Vice Admiral Rodrigo Álvarez Aguirre is a Chilean admiral who serves as the incumbent Chief of the Joint Chiefs of Defence of the Chilean Armed Forces.

Background
He was born in Viña del Mar on January 26, 1961, and finished his studies at the Colegio Calasanz in Santiago. He entered the Naval Academy and graduated as a midshipman on January 1, 1981.

He has a Bachelor in Science of Engineering degree with a major in Electronics, and a Master of Science in Maritime Affairs from the Chilean Naval War College, before becoming a professor in Naval Operations in 1997. He served aboard the Chilean County-class destroyers Capitán Prat (D11), and Blanco Encalada (D-15). He also served in the Fleet Training Command, and in the Staff of the Fleet as an advisor and department head. He is also a General Staff Officer of the Air War Academy and the Naval War Academy; an Execution Engineer in Aeronautical Systems from the Air War Academy; and earned a Diploma in Peace Operations of the Naval War Academy.
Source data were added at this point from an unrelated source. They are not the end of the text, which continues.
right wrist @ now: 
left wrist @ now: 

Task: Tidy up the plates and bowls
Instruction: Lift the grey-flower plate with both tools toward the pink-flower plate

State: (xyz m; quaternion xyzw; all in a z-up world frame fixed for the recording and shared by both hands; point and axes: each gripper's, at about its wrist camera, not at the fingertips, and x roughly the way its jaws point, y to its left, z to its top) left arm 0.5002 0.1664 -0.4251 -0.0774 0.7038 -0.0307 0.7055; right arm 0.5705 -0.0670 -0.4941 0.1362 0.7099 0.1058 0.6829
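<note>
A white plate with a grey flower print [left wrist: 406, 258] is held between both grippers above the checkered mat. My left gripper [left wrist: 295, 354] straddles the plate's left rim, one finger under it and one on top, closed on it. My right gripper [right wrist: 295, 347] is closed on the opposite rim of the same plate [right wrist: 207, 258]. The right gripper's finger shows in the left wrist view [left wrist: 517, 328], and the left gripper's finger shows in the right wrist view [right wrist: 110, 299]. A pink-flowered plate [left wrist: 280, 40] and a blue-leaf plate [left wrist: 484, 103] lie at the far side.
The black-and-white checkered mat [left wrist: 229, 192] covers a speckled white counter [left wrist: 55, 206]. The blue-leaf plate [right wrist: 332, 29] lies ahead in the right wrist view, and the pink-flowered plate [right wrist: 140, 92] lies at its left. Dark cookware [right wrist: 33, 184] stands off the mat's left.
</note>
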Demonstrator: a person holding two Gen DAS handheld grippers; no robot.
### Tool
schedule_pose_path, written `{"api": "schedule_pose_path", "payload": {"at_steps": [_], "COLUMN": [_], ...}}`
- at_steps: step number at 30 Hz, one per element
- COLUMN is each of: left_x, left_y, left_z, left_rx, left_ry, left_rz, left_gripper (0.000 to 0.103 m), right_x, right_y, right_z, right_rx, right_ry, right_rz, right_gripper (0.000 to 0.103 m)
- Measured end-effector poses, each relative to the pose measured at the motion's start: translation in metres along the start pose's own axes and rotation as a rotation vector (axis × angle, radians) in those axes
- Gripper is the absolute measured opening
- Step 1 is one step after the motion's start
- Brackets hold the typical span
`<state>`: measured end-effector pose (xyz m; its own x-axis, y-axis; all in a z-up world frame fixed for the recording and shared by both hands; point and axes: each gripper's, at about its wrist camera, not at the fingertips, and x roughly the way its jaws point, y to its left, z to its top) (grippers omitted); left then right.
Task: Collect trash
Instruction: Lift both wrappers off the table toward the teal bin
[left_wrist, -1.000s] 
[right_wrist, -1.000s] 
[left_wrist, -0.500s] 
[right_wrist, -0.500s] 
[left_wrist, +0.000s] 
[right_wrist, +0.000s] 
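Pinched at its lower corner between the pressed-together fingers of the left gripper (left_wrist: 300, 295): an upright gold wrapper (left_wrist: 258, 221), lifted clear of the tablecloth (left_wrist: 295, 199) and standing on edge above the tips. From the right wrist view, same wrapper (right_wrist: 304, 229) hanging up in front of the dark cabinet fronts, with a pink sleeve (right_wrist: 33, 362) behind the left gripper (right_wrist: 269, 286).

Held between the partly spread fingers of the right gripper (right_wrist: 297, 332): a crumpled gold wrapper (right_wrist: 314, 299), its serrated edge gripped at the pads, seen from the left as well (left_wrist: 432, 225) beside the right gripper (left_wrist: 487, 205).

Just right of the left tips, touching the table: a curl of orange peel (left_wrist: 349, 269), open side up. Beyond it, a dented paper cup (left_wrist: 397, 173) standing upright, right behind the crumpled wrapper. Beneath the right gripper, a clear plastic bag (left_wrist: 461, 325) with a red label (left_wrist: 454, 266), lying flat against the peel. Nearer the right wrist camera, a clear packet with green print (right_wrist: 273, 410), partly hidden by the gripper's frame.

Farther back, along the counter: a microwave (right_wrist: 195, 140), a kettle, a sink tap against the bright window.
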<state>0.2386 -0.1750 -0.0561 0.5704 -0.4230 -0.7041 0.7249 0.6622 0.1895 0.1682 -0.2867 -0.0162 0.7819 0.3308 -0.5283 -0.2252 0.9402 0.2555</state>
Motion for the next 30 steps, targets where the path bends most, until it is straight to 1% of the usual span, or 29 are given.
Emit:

His main destinations include his command as Commander of Aviation Group No. 4 of the MINUSTAH Helicopter Group in Haiti; became deputy director of the School of Aviation; became Director of Operations and Commander in Chief of the 1st Air Brigade and also served as Defense and Air Attaché of Chile in Israel.

A known Specialist in Electronic Naval Engineering and General Staff Management, he served as the commanding officer of the Uribe (LM-39), and the Almirante Latorre (FFG-14) in 1992, becoming her first commanding officer. He was also assigned at the Directorate of Programming, Investigation and Development at the Fourth Naval Region Staff.

He also toured overseas, including the Chilean Naval Mission in the United States, the Chilean embassy in Israel, and the Chilean Technical Inspectorate Office in the Netherlands during the purchase and transfer of the Karel Doorman-class frigates and Jacob van Heemskerck-class frigates. He became the Commander of the Fifth Naval Zone on November 22, 2010, and was promoted as Commodore.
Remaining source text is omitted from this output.